Restate verbatim the span of lines below between the line with "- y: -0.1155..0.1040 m" and the line with "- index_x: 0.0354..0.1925", including those two lines, and only that span.

Segment Start: RECORDED INFORMATION

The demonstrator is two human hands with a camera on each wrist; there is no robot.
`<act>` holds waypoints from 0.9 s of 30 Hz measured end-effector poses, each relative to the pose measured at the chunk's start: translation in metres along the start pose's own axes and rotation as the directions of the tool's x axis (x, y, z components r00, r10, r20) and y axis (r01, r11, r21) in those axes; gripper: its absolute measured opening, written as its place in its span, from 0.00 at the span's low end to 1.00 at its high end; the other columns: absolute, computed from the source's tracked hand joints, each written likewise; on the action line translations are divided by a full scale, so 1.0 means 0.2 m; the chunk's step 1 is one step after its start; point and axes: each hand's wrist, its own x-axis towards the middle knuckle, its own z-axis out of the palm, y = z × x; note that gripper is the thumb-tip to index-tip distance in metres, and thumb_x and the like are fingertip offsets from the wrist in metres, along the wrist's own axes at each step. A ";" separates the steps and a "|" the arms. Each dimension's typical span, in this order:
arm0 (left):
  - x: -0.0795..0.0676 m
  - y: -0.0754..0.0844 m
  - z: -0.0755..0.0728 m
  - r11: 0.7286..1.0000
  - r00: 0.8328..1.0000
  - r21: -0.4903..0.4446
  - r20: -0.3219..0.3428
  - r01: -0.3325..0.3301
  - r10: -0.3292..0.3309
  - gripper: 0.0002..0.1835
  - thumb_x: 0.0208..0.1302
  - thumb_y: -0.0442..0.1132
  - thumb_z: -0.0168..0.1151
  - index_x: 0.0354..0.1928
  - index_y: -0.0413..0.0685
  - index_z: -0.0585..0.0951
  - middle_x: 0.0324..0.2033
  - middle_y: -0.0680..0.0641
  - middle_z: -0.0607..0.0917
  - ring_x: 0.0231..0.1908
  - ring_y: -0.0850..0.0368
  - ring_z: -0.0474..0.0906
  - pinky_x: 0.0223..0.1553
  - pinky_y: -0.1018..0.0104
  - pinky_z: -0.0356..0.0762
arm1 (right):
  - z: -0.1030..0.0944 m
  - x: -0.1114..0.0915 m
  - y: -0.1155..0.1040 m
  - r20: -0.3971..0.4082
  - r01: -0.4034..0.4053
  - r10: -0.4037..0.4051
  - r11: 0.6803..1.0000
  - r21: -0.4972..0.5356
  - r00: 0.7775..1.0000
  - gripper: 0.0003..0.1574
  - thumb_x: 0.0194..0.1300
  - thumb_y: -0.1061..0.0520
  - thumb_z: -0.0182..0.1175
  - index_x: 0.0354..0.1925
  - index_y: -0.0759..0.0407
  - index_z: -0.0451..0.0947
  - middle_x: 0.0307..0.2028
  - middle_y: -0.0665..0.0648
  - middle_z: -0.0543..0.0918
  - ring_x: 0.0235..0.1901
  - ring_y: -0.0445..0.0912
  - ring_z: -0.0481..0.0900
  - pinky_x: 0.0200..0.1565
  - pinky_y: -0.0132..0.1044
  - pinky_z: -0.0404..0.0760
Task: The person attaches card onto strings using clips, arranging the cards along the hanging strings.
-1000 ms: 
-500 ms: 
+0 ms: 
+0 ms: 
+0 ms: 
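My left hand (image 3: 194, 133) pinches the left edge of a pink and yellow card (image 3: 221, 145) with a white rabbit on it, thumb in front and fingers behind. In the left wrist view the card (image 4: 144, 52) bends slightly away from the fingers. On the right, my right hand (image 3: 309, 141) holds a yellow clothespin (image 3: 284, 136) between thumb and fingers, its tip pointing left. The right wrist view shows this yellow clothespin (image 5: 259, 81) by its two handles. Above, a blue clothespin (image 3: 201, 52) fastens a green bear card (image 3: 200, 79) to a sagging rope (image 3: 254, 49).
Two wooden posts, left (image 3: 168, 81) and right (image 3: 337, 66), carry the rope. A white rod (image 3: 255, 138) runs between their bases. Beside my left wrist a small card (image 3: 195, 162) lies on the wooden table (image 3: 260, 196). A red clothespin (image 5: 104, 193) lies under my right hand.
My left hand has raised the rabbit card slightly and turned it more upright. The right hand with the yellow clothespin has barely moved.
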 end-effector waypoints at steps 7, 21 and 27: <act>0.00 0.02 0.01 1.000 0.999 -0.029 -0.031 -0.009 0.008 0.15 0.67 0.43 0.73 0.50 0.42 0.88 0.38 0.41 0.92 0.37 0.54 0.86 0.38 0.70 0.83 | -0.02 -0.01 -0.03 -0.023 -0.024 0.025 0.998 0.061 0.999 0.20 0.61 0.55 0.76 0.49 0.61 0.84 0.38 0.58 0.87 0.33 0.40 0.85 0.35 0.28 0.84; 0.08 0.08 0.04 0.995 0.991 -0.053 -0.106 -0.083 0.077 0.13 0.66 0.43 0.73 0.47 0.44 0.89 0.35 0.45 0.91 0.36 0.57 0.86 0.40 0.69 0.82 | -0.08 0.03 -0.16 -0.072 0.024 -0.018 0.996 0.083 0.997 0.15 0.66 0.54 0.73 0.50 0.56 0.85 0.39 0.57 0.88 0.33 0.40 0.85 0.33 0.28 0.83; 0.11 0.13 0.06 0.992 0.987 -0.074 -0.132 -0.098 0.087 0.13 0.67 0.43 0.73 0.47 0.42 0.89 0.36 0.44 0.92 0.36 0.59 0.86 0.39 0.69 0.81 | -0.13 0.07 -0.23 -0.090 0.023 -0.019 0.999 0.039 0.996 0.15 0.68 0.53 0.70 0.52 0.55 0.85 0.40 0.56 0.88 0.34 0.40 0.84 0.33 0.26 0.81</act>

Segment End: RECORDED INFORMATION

• WRITTEN REPLY
  - y: -0.1155..0.1040 m
  - r20: -0.3971..0.4082
  - r01: -0.4034..0.4053
  - r10: -0.4037..0.4051
  - r11: 0.6803..1.0000
  - r21: -0.4972..0.5356
  - r00: 0.7775..1.0000
  - gripper: 0.0003..0.1574
  - thumb_x: 0.0194..0.1300
  - thumb_y: -0.1061..0.0520
  - thumb_z: -0.0182..0.1175
  - index_x: 0.0354..0.1925

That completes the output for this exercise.